§ **Work instructions**: A faithful transcription of all the data, images excluded, is the required answer.

§ **Information provided**:
━━━━━━━━

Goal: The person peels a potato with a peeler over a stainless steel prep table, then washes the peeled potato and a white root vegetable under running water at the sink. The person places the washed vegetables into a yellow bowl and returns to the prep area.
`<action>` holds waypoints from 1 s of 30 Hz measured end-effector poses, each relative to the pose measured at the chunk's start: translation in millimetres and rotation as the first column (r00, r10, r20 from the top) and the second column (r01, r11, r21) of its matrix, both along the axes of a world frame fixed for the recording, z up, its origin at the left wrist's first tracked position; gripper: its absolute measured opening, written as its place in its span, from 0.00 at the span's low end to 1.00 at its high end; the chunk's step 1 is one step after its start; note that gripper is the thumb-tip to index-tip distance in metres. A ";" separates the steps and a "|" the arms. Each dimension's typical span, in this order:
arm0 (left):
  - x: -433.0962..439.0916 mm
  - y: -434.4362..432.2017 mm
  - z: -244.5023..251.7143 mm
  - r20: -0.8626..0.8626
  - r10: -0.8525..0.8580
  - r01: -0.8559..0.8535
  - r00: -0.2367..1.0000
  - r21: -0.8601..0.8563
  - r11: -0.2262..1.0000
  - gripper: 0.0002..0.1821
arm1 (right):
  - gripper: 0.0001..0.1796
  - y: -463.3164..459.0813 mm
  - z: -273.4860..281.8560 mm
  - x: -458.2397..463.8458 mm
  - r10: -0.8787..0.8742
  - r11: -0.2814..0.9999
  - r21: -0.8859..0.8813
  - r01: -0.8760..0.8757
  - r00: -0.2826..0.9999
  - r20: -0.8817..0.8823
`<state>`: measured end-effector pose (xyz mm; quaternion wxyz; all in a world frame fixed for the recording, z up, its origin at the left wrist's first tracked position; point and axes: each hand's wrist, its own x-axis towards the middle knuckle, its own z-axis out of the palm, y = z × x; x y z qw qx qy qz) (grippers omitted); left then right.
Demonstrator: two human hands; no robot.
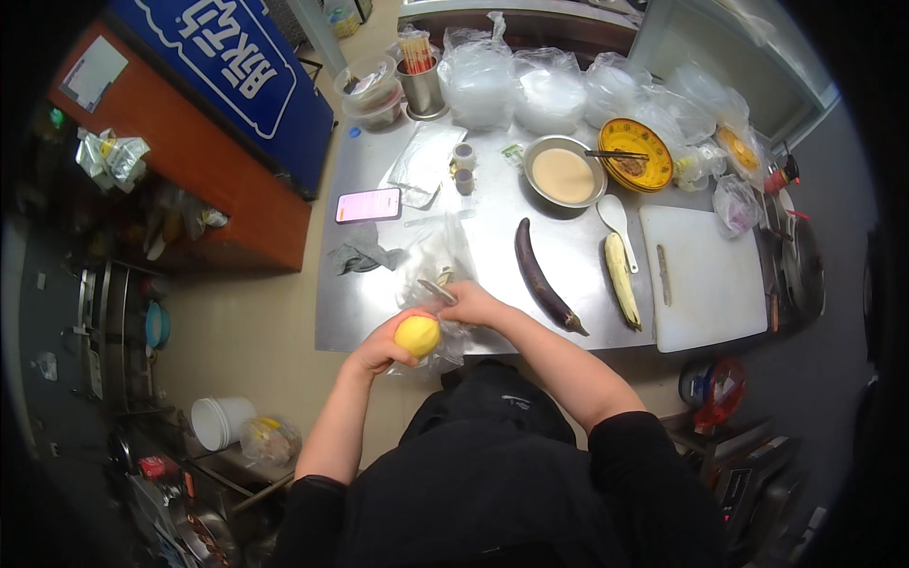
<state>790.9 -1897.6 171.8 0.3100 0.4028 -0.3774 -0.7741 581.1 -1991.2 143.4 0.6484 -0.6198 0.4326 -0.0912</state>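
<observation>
A peeled yellow potato (417,336) is gripped in my left hand (387,346) at the table's near edge. My right hand (470,303) holds a peeler (437,292), seen partly, just above and to the right of the potato. Beneath both hands lies a clear plastic bag (444,255), with what look like peelings in it. To the right, a long purple eggplant (543,278) rests on the metal table (490,241). Farther right lies a peeled, pale eggplant (621,280), against a white plastic spoon (616,220).
A white cutting board (710,284) lies at the right. Behind stand a metal bowl of pale batter (564,172), yellow bowls (634,153) with chopsticks, and bagged containers (479,82). At the left are a phone (368,205) and a grey cloth (361,250).
</observation>
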 end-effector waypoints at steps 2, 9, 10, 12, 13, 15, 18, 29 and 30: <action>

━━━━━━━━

§ **Task response**:
Goal: The person peels a potato with a peeler over a stainless steel prep table, then washes the peeled potato and a white root vegetable under running water at the sink. The person places the washed vegetables into a yellow bowl and returns to the prep area.
`<action>` holds waypoints from 1 s of 30 Hz measured end-effector poses, each relative to the pose measured at the chunk's start: translation in millimetres and rotation as the first column (r00, r10, r20 from the top) and the second column (r01, r11, r21) of its matrix, both along the axes of a world frame fixed for the recording, z up, its origin at the left wrist's first tracked position; gripper: its absolute measured opening, written as its place in its span, from 0.00 at the span's low end to 1.00 at its high end; the chunk's step 1 is one step after its start; note that gripper is the thumb-tip to index-tip distance in metres. A ";" separates the steps and a "|" the arms. Each dimension's typical span, in this order:
arm0 (left):
  - x: -433.0962..439.0916 mm
  - y: -434.4362..432.2017 mm
  - z: -244.5023..251.7143 mm
  - r20: -0.8626..0.8626
  - r10: -0.8525..0.8580
  - r01: -0.8559..0.8535
  - r00: -0.2367..1.0000
  - r21: -0.8601..0.8563
  - r11: -0.2262..1.0000
  - gripper: 0.0002..0.1821
arm1 (right):
  - gripper: 0.0001..0.1796
  - y: -463.3164..459.0813 mm
  - z: -273.4860..281.8560 mm
  - x: -458.2397..463.8458 mm
  - r10: -0.8787..0.8742
  - r11: -0.2814..0.9999
  - r21: -0.8859..0.8813
  - r01: -0.8760..0.8757
  - r00: -0.2826..0.9999
  - r20: -0.8817..0.8823
`<state>`: measured end-effector pose (xyz mm; quaternion wxyz; all in a world frame fixed for the recording, z up, its origin at the left wrist's first tracked position; point and axes: each hand's wrist, its own x-axis towards the middle knuckle, its own z-axis out of the palm, y = z × x; x y z qw qx qy qz) (grippers omitted); left then right.
Demonstrator: two human hands; no robot.
<state>790.9 -1897.6 171.8 0.3100 0.4028 -0.3774 -0.7741 581.1 -1991.2 143.4 0.6484 -0.6198 0.4326 -0.0912</state>
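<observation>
A peeled yellow potato (417,336) is gripped in my left hand (387,346) at the table's near edge. My right hand (470,303) holds a peeler (437,292), seen partly, just above and to the right of the potato. Beneath both hands lies a clear plastic bag (444,255), with what look like peelings in it. To the right, a long purple eggplant (543,278) rests on the metal table (490,241). Farther right lies a peeled, pale eggplant (621,280), against a white plastic spoon (616,220).
A white cutting board (710,284) lies at the right. Behind stand a metal bowl of pale batter (564,172), yellow bowls (634,153) with chopsticks, and bagged containers (479,82). At the left are a phone (368,205) and a grey cloth (361,250).
</observation>
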 end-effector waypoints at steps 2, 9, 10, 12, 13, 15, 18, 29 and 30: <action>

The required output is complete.